0 Replies Latest reply on Nov 23, 2010 2:05 PM by manohar.parelly

    Jboss node hangs frequently

    manohar.parelly

      Dear All,

       

      We have a problem in our production environment. One of our 4 jboss nodes is getting hanged frequently.

       

      We have 4 jboss nodes clustered in 2 physical servers. They are running perfectly till 4 months back for almost 2 years.

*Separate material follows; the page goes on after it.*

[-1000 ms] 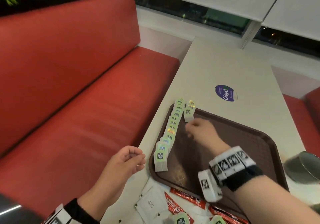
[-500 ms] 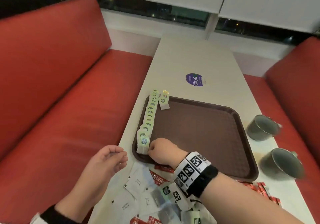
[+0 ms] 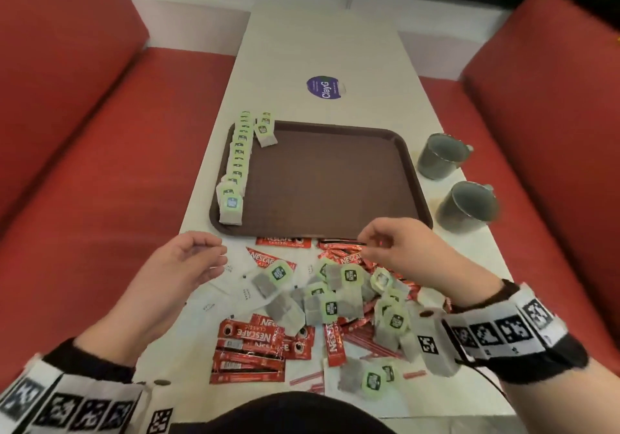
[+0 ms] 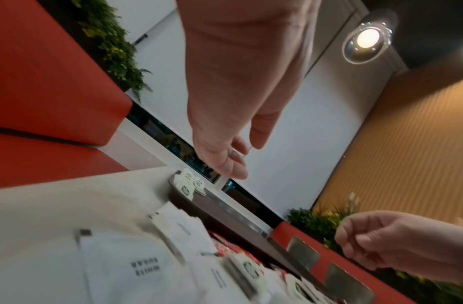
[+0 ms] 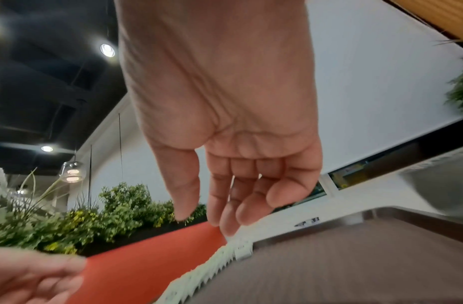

      After starting up 4 nodes one after the other they are running fine till for some period of time (sometimes 10 days, sometimes 2 days).
      All of a sudden one of the jboss node is hanging and not receiving any request while other nodes are working fine. If we identify the hanging node immediately and restart the node everything works fine. Otherwise it is impacting other 3 nodes slowly and making them also to hang.

       

      In normal case no.of threads count is not exceeding 200 in any node. But when it hangs, it is showing more than 500 threads in Thread dump.
      Thread dump I have attached. Please check.

       

      We found below exception in our server.log file just before jboss node goes down. Please check below error:
      Please let me know if you need any more information. Please give your suggestions to resolve the issue.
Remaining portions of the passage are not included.